Vue sur une dame qui est debout à côté d'une fenêtre. Elle est dans le noir.

En appelant Tel-Aide Outaouais, les Franco-Albertains auront directement accès à un bénévole formé par des professionnels en santé mentale.

Photo : Associated Press / Pavel Golovkin

Les Franco-Albertains qui vivent des situations de détresse mentale à cause de la COVID-19 peuvent maintenant communiquer avec le service de Tel-Aide Outaouais (TAO) qui est accessible aux plus de 18 ans 24 heures sur 24, 7 jours sur 7.

Ce service a été créé en partenariat avec le conseil scolaire FrancoSud, TAO et le projet Appartenance. La gestionnaire de ce projet, Hélène Scott-Casey, dit que les services de santé de la province offrent une ligne d’aide, mais avec un traducteur.

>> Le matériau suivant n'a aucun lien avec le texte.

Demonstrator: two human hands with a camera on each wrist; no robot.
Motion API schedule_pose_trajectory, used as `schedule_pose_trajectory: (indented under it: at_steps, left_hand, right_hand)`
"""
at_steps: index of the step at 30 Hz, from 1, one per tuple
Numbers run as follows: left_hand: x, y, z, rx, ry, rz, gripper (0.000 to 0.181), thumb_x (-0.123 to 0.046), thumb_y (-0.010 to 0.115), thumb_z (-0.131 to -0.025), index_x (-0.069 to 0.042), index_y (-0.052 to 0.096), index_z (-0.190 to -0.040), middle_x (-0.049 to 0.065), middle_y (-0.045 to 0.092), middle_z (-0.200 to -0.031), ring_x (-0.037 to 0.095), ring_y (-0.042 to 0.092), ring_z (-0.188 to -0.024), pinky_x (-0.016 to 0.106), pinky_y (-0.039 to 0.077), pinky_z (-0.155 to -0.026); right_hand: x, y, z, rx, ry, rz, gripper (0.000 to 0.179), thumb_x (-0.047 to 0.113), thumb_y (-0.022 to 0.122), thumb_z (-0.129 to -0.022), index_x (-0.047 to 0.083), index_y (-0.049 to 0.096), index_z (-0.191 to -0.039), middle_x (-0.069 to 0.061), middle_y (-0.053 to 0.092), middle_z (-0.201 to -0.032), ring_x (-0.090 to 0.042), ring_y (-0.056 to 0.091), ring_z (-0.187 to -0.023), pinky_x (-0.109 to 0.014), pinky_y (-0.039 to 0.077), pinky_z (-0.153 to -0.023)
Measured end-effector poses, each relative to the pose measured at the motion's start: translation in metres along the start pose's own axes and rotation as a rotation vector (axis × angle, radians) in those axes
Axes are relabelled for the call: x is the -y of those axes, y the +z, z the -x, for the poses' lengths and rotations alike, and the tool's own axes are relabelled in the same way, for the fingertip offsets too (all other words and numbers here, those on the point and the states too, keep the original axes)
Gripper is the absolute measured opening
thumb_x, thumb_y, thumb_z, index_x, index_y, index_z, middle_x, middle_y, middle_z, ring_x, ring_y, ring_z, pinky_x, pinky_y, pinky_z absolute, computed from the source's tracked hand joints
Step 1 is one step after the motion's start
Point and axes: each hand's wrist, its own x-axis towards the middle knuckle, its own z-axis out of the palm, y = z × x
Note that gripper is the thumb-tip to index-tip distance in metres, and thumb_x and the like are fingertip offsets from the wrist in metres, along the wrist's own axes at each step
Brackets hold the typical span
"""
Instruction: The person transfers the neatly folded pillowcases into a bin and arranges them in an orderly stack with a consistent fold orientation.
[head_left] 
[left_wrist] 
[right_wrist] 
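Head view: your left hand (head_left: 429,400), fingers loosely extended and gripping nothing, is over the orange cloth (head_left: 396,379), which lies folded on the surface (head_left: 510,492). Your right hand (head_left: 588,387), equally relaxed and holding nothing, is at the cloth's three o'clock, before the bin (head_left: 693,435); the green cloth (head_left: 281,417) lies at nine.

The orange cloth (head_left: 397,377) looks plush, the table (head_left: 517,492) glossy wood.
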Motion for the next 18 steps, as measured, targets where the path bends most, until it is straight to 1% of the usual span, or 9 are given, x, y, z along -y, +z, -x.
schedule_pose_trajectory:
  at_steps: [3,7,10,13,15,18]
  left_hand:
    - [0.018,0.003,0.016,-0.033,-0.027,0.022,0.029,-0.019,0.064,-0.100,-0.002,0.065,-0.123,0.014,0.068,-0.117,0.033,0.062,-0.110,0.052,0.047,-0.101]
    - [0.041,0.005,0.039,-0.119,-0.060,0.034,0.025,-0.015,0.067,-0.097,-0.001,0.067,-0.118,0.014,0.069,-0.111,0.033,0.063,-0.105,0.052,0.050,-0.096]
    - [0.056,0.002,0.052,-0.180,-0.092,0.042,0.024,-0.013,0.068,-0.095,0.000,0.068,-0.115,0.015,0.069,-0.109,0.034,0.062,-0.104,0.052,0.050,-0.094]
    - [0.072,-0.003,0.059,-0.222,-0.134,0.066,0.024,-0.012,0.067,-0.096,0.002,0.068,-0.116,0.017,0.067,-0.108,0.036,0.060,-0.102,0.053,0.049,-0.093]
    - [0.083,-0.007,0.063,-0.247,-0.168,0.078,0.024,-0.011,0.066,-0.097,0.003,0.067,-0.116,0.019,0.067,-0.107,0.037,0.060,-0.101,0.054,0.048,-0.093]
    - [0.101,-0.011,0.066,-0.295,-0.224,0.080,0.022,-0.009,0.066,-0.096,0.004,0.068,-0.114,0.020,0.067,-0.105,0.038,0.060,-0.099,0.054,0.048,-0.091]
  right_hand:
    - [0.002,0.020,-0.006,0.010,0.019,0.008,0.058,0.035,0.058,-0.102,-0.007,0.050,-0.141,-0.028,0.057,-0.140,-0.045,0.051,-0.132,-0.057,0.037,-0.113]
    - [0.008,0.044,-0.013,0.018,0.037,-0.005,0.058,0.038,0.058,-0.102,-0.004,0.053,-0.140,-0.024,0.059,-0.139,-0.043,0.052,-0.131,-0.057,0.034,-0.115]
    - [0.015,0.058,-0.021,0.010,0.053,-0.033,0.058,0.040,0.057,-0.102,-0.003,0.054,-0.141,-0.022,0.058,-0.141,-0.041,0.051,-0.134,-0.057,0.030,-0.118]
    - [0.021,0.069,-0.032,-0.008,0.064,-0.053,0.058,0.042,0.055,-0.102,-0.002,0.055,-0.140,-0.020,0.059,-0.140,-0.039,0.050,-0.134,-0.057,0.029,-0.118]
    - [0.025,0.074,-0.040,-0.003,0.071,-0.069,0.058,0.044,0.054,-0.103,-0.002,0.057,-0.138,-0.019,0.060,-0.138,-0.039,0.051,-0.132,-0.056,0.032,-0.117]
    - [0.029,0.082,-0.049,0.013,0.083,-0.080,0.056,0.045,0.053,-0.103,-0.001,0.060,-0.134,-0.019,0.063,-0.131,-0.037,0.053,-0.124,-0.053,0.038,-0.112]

Quand on est en situation de crise ou de dépassement, on a besoin de parler plus dans notre langue maternelle. Ça enlève une barrière quand on a accès à un francophone, explique Mme Scott-Casey.

La pandémie de COVID-19 est moment très stressant pour les individus et les communautés.

Hélène Scott-Casey, gestionnaire du projet Appartenance

Les mesures prises pour éviter la propagation du coronavirus ont un impact majeur sur la situation financière des travailleurs, mais aussi sur leur vie de famille. Se retrouver en télétravail à la maison tout en gérant sa famille peut créer un sentiment de dépassement, ajoute Hélène Scott-Casey

Mais ce n’est pas la première fois que les bénévoles de TAO aident les Franco-Albertains. La ligne d’écoute a été offerte durant les feux de forêt de Fort McMurray en 2016 et en 2017.

Sa directrice générale, Monique Chartrand, dit que TAO a acquis une expertise de l’écoute empathique des francophones en milieu minoritaire.

L’Alberta n’est d’ailleurs pas la seule à avoir accès à ce service durant la pandémie. L'organisme québécois a une entente avec les francophones du Yukon, et une entente avec les organismes fransaskois est sur le point d'être finalisée.

C’est bien certain qu’on est conscient, en Outaouais, au Québec, des conséquences de la COVID-19. On est aussi affecté par la situation et comme on a les ressources, pourquoi ne pas les mettre à profit en Alberta également, affirme la directrice générale.

Être écouté est à la base un besoin fondamental.

Monique Chartrand, directrice générale de Tel-Aide Outaouais

Les 50 bénévoles affectés à ce service offrent une écoute empathique. C’est une écoute attentive, où le bénévole laisse la personne exprimer ses émotions et ses inquiétudes sans intervenir. À la fin de l’appel, le degré d’anxiété a diminué. Les gens ont en fait les outils pour s’en sortir, précise Monique Chartrand.

Par ailleurs, si l'appelant vit une détresse plus profonde et qu'il a, par exemple, des idées suicidaires, il sera alors dirigé vers les ressources plus adaptées à son état de crise.